### THE TASK:
An identical copy of the data below is needed.

### PROVIDED MATERIAL:
--------------------------------
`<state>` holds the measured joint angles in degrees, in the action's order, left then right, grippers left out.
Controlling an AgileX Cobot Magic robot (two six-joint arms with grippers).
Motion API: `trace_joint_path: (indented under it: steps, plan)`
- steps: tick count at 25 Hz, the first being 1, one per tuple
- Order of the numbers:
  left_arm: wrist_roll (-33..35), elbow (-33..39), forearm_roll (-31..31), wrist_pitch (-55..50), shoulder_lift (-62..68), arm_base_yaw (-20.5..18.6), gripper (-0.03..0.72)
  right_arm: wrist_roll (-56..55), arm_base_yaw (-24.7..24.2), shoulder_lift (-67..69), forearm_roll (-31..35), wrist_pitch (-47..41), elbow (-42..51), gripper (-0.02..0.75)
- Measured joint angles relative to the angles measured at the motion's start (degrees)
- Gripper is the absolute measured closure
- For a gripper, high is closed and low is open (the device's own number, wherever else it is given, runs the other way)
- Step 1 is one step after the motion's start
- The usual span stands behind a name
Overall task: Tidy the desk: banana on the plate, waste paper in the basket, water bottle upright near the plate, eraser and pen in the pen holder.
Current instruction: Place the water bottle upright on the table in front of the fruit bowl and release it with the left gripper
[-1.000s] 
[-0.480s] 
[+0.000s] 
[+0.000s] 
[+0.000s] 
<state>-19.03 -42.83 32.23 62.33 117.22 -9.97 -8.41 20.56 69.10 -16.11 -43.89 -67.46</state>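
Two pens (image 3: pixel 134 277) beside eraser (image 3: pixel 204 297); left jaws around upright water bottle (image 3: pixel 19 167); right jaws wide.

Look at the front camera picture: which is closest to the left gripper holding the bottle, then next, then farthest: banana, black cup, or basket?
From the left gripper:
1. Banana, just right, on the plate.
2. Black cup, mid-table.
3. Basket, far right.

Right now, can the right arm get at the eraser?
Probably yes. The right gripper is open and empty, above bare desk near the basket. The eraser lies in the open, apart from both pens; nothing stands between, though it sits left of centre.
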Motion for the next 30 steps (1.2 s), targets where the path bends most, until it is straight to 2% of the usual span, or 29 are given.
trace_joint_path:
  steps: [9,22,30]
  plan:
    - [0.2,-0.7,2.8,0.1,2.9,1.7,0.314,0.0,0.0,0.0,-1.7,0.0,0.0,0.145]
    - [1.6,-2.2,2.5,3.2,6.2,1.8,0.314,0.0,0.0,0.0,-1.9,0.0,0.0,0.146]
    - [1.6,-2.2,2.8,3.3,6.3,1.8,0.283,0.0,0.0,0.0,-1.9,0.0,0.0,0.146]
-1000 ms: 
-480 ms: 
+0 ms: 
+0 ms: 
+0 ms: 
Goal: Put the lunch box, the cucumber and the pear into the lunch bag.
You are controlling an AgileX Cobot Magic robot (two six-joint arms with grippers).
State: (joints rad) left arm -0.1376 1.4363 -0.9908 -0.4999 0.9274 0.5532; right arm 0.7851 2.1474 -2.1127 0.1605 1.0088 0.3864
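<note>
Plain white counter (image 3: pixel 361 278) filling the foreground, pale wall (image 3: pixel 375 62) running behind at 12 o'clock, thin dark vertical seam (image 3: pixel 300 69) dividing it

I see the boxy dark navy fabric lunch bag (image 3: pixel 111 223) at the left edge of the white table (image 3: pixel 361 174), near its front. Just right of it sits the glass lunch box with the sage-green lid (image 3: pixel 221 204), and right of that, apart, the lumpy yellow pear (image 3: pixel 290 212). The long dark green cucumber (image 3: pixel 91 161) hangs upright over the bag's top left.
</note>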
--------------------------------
### RESPONSE TO THE EXERCISE:
`<state>` holds the measured joint angles in degrees, in the action's order, left then right, grippers left out.
Controlling an AgileX Cobot Magic robot (two six-joint arms with grippers).
Motion API: `trace_joint_path: (indented under it: steps, plan)`
- steps: tick count at 25 Hz, the first being 1, one per tuple
- Order of the numbers:
  left_arm: wrist_roll (-33..35), elbow (-33..39), forearm_roll (-31..31), wrist_pitch (-55..50), shoulder_lift (-62..68), arm_base_yaw (-20.5..18.6), gripper (-0.03..0.72)
  right_arm: wrist_roll (-56..55), arm_base_yaw (-24.7..24.2), shoulder_lift (-67..69), forearm_roll (-31..35), wrist_pitch (-47..41), elbow (-42..51), gripper (-0.02..0.75)
- Measured joint angles relative to the angles measured at the motion's start (degrees)
- Gripper is the absolute measured closure
- For a gripper, high is closed and low is open (the device's own number, wherever else it is given, runs the other way)
- Step 1 is one step after the motion's start
- The usual span stands behind a name
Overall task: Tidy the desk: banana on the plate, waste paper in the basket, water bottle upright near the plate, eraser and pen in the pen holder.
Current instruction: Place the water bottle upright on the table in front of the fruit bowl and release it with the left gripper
[-1.000s] 
[-0.480s] 
[+0.000s] 
[+0.000s] 
[+0.000s] 
<state>-19.03 -42.83 32.23 62.33 117.22 -9.97 -8.41 20.56 69.10 -16.11 -43.89 -67.46</state>
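Two pens (image 3: pixel 134 277) beside eraser (image 3: pixel 204 297); left jaws around upright water bottle (image 3: pixel 19 167); right jaws wide.

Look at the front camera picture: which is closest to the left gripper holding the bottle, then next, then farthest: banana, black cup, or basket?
From the left gripper:
1. Banana, just right, on the plate.
2. Black cup, mid-table.
3. Basket, far right.

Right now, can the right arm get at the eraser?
Probably yes. The right gripper is open and empty, above bare desk near the basket. The eraser lies in the open, apart from both pens; nothing stands between, though it sits left of centre.
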Motion for the next 30 steps (1.2 s), targets where the path bends most, until it is straight to 2% of the usual span, or 29 are given.
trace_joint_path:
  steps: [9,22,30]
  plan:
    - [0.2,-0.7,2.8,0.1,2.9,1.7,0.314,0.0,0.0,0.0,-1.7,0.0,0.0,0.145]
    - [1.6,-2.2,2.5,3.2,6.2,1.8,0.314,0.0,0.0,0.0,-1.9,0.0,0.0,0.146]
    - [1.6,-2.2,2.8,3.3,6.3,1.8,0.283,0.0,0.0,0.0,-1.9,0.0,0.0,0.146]
-1000 ms: 
-480 ms: 
+0 ms: 
+0 ms: 
+0 ms: 
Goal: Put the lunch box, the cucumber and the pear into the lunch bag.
You are controlling an AgileX Cobot Magic robot (two six-joint arms with grippers).
State: (joints rad) left arm -0.1376 1.4363 -0.9908 -0.4999 0.9274 0.5532; right arm 0.7851 2.1474 -2.1127 0.1605 1.0088 0.3864
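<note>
Plain white counter (image 3: pixel 361 278) filling the foreground, pale wall (image 3: pixel 375 62) running behind at 12 o'clock, thin dark vertical seam (image 3: pixel 300 69) dividing it

I see the boxy dark navy fabric lunch bag (image 3: pixel 111 223) at the left edge of the white table (image 3: pixel 361 174), near its front. Just right of it sits the glass lunch box with the sage-green lid (image 3: pixel 221 204), and right of that, apart, the lumpy yellow pear (image 3: pixel 290 212). The long dark green cucumber (image 3: pixel 91 161) hangs upright over the bag's top left.
</note>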

For this exercise, nothing more is required.